Vote sous forme électronique 

La Loi introduit également la possibilité de mettre en place un mécanisme statutaire de vote pour les actionnaires ou les membres, par lequel les actionnaires ou les membres peuvent voter par voie électronique avant la tenue de l’assemblée générale. Ce mécanisme ne peut toutefois être appliqué que s’il est prévu et réglementé en détail dans les statuts et si les garanties nécessaires sont en place pour vérifier, entre autres, la capacité et l’identité des actionnaires ou des membres.

 

Prise de décision par écrit 

Enfin, la Loi introduit la possibilité pour les ASBL et les AISBL de prendre les décisions d’assemblée générale par le biais de résolutions écrites et unanimes des membres, même sans autorisation prévue dans les statuts.
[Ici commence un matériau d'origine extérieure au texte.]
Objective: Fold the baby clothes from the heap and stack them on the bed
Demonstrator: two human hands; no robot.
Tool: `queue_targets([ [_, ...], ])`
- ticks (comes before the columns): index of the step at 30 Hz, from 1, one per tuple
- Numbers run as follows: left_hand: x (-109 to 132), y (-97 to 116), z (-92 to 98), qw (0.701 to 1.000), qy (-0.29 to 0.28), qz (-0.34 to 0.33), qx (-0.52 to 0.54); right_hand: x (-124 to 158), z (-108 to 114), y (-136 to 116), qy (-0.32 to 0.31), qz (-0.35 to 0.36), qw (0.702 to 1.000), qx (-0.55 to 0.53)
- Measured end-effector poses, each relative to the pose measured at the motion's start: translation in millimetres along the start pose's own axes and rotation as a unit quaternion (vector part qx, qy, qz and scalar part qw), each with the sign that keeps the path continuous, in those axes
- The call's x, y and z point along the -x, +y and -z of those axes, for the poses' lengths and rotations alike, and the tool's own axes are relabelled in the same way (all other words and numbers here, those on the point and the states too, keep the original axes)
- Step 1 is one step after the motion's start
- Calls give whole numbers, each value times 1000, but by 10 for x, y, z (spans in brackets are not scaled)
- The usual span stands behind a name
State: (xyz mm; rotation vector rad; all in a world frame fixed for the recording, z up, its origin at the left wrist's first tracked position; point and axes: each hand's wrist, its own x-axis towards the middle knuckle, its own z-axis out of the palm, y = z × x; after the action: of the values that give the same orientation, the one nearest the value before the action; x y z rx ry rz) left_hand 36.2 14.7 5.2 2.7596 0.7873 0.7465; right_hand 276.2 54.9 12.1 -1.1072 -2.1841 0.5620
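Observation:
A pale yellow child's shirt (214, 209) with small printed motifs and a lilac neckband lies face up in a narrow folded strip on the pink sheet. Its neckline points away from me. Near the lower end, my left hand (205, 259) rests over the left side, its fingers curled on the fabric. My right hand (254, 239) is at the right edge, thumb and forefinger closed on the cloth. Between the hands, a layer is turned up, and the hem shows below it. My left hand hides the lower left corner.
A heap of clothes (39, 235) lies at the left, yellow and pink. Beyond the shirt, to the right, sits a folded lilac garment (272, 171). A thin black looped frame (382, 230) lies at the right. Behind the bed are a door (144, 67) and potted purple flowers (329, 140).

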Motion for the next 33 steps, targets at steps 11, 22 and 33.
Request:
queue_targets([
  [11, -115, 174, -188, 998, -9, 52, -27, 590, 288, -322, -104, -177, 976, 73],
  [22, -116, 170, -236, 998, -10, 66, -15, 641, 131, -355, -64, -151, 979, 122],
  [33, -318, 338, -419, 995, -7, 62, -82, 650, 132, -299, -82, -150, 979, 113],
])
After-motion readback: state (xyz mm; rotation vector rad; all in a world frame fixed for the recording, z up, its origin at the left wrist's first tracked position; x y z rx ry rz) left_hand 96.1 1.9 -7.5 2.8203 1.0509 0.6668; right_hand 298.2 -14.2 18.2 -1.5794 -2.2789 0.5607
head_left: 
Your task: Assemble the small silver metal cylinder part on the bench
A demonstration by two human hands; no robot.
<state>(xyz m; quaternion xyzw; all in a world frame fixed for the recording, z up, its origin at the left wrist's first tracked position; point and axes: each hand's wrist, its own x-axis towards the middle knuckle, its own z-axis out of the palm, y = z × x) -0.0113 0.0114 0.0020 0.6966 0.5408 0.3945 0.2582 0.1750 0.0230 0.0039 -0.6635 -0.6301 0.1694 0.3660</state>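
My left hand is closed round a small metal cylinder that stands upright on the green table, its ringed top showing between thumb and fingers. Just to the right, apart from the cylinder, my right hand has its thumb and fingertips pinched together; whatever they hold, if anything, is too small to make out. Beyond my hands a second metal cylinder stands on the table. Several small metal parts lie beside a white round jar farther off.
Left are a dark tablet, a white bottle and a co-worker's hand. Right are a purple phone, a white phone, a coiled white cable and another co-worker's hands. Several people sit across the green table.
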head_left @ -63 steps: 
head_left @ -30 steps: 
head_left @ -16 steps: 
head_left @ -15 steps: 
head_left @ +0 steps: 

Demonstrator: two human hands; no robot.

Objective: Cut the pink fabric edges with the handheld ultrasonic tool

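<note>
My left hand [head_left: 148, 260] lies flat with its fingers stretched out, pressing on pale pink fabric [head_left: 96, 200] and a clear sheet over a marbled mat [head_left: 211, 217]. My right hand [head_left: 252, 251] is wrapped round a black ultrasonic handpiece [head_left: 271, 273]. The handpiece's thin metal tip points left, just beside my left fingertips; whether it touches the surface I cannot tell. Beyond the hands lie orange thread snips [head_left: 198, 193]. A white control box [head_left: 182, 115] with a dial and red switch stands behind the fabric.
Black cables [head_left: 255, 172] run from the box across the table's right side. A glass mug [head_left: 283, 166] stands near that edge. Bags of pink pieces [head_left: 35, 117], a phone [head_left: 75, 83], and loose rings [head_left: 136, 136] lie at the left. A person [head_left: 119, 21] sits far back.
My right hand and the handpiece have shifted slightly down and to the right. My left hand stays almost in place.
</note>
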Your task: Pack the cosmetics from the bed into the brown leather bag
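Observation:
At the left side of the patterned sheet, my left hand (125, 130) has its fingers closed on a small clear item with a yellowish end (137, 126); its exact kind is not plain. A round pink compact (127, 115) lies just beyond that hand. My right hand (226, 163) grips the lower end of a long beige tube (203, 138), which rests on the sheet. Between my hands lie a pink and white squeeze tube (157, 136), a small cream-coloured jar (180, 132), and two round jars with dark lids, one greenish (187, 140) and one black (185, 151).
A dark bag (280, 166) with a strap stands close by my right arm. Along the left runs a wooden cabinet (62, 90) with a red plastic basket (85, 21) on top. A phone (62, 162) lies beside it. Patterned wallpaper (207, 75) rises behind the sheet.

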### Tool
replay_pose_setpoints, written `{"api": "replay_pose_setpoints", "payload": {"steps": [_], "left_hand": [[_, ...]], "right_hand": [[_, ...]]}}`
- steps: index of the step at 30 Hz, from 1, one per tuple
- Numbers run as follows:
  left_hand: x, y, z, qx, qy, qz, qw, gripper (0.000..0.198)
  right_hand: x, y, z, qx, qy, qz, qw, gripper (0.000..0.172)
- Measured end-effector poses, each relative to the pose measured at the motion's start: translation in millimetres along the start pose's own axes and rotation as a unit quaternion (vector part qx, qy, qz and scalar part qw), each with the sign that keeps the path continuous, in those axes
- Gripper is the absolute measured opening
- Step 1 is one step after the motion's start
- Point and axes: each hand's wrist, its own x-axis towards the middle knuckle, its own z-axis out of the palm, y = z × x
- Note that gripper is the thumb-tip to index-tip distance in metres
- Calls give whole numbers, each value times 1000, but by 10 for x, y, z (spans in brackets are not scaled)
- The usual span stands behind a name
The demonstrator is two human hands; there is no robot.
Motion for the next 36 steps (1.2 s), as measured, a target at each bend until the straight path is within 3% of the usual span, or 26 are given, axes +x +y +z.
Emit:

Le CSA prévoyait déjà explicitement cette possibilité pour les SRL, SA et SC. Il est important de noter que cette procédure ne peut être utilisée, dans aucune société ou association, pour une modification statutaire.

Il s’agit d’une évolution positive pour les ASBL mais par contre d’une restriction majeure de la liberté contractuelle des AISBL. Pour les grandes associations comptant de nombreux membres (et les sociétés ayant de nombreux actionnaires), l’exigence selon laquelle les résolutions écrites doivent être prises à l’unanimité (à l’unanimité de tous les membres) est en fait restrictive et sera très difficile, voire impossible à organiser dans la pratique.

Pour une discussion spécifique sur l’impact de cette nouvelle législation sur le secteur sans but lucratif, nous faisons référence à notre newsflash suivant: Virtual & written general assemblies in (International) Non-Profit Associations.

 

Entrée en vigueur

La Loi a été adoptée le 20 décembre 2020 et publiée au Moniteur belge le 24 décembre 2020. En conséquence, les modifications du CSA susmentionnées sont entrées en vigueur le 24 décembre 2020.